Но я сразу разочаровал его:

— Согласен, я сопровождать тебя вовсе не ради «чудесного», показать которое ты мне обещал, на сеансе присутствовать мне совсем не интересно, но иду я туда исключительно из-за медиума. Эта Ассунта де Марчис внушает мне сильное подозрение.

— Подозрение? Этот бедный, милый ребенок способен вселить подозрение?

— Ты называешь ее ребенком?

— Я говорю только то, что есть на самом деле. Представь себе: ей всего только восемнадцать лет — то есть ровно столько же, сколько было Мэрид; и такая же она нежная, хрупкая, как моя Мэрид… ты ее примешь за ребенка, да она и на самом деле ребенок, и ребенок несчастный, так как бесконечно страдает от чудесных медиумических свойств своей натуры… да, вообще, она поразительно напоминает мне Мэрид.

— Еще бы! Ведь, и Мэрид было восемнадцать лет, когда она умерла…

— Нет, не потому… тут другая причина, которой я объяснить не умею… На сеансах Ассунта страшно страдает… и в такие минуты она поразительно похожа на Мэрид, на умирающую Мэрид. Понимаешь ли ты меня?

Я сознавал, что это грубо, пошло с моей стороны, но умышленно я прибегнул к этому средству, думая им произвести на него впечатление, что называется — расхолодить его, а потому я сразу насмешливо уронил:

— Ну, будем надеяться, что эта Ассунта не умрет, невзирая на то, что она смертельно в тебя влюблена.

— Влюблена? Ассунта! Влюблена в меня?..

— Да, а потому берегись. Ты не знаешь этих южанок… даже такие «милые, бедные дети» становятся дикими, необузданными женщинами, иногда становятся убийцами… ты, наконец, не можешь не согласиться, что совсем уже не вяжется с существующими правилами хорошего тона порядочной молодой девушке посещать молодого человека.

— Ты и это знаешь?

— Она каждый день приносит тебе белые розы.

— Это Мэрид шлет мне их…

В эту минуту он, однако, думал не о розах Мэрид, а о любви Ассунты.

— Как можешь ты утверждать, что Ассунта любит меня? — высказал он вслух свою мысль. — Она вовсе не может любить. Женщина, призванная исполнить такое назначение, застрахована от увлечений и любви.

Я заметил, что слова эти он произнес, весь дрожа, словно в лихорадке, бледный, взволнованный. Белые розы, стоявшие тут же и принесенные медиумом Гаральду якобы от его умершей невесты, меня окончательно вывели из себя.

— Это розы с пьяцца ди Спанья, которые она покупает за несколько сольди, и этими-то розами она тебя нагло обманывает.

Гаральд только улыбнулся.

— Это розы неземные, — объяснил он спокойно. — Разве обыкновенные розы так благоухают?

Только розы из другого, нездешнего мира могли издавать такой аромат… И вот, из другого мира ему их и присылали. Все это он произносил так просто, так естественно, так убежденно.

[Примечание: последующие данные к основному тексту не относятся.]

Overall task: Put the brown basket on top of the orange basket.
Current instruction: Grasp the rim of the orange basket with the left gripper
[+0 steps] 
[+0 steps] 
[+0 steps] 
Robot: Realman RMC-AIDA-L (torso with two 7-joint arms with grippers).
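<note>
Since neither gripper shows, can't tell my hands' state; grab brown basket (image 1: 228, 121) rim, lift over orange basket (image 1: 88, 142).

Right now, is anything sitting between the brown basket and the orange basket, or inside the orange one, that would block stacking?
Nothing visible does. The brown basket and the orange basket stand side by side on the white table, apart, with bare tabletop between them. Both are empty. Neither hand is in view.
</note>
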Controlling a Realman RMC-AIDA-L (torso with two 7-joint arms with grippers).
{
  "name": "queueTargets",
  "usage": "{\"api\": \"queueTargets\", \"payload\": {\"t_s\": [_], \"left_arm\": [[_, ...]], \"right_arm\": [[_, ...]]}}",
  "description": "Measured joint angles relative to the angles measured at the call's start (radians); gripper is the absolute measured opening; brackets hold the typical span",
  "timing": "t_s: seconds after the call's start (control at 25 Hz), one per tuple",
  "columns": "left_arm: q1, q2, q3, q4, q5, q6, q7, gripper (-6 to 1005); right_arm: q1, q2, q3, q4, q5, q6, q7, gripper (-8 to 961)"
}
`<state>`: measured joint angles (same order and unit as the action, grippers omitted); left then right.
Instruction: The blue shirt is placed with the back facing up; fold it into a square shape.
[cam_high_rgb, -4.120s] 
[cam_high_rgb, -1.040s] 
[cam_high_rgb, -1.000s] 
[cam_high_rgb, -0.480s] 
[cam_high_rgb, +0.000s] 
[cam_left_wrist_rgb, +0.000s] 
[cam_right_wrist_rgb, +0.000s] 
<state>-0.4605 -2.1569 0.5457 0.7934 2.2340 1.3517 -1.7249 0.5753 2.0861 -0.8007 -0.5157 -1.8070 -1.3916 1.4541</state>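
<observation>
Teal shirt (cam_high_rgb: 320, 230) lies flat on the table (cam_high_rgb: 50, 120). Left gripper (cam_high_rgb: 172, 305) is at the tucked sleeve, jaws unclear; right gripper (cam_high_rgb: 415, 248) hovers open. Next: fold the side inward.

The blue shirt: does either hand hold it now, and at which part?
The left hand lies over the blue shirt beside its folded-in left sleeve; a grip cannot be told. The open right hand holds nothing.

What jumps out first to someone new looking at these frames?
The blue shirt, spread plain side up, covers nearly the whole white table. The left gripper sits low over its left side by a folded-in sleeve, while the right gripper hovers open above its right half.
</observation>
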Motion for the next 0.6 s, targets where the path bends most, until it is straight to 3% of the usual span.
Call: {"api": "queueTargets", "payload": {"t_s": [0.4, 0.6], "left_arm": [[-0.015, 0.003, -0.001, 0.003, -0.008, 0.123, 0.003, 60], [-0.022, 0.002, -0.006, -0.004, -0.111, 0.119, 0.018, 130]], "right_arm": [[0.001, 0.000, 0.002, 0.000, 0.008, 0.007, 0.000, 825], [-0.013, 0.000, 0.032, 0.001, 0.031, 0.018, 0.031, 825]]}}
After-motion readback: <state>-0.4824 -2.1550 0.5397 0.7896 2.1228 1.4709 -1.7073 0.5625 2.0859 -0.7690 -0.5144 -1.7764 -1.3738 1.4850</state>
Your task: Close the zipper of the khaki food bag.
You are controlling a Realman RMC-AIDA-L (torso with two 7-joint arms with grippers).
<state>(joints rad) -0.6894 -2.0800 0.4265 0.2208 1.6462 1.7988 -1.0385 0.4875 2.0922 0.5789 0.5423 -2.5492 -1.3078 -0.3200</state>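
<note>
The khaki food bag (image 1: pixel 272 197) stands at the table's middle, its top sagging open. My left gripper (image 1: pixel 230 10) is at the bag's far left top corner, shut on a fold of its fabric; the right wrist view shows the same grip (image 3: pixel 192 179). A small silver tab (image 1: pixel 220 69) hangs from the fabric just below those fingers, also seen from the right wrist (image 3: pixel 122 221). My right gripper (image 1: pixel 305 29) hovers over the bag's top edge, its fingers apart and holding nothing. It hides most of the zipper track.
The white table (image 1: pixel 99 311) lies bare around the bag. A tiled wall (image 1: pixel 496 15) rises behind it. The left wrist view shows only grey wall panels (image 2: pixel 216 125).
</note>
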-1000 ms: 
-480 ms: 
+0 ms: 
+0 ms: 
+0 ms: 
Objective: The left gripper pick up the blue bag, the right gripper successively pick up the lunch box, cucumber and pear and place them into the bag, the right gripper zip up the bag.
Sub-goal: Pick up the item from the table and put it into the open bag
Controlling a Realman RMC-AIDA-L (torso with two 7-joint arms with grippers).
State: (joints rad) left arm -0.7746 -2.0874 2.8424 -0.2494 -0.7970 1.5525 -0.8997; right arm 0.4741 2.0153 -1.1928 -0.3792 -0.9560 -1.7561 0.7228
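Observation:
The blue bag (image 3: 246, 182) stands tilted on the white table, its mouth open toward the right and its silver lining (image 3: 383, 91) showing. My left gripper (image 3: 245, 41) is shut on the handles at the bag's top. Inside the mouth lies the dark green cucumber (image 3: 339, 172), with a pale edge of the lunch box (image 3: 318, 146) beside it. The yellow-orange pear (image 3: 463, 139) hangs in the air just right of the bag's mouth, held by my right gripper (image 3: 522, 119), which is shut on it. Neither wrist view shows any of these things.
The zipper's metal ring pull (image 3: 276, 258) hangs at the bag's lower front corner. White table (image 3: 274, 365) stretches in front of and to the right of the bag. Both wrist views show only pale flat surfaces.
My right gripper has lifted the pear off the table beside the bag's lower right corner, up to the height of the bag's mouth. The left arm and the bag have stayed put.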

Одна мысль не давала мне покоя: ему надо помочь, его надо спасти. Но как сделать это? Как уличить лгунью, обманщицу?! Что эта Ассунта де Марчис не что иное, как обманщица, казалось мне, безумцу, неоспоримым. У Порта Пиа нас охватила тишина. Я облегченно вздохнул… эта шумящая, торопливая, банальная толпа энервировала меня, энервировала еще более с той минуты, когда я заметил в глазах моего друга вспыхнувший огонек несомненного безумия.

Я принял непоколебимое решение во что бы то ни стало добиться разгадки этой тайны, и это решение, вместе с царившей в этой части города тишиной, значительно успокоил меня.

Такой контраст мыслим только в Риме: только что нас окружала толпа мирового города, теперь же здесь царила «тишина кладбища». Из улицы Номентана мы свернули направо, в переулок и, миновав несколько больших светлых домов, остановились перед мрачными, темными воротами.

На условный стук висевшим тут же железным молоточком ворота бесшумно распахнулись.

Мы вступили в темный, усаженный лавровыми деревьями и кипарисом парк.

Мы шли молча. Вдруг среди непроглядной тьмы на поляне обрисовалось белое здание с колоннами.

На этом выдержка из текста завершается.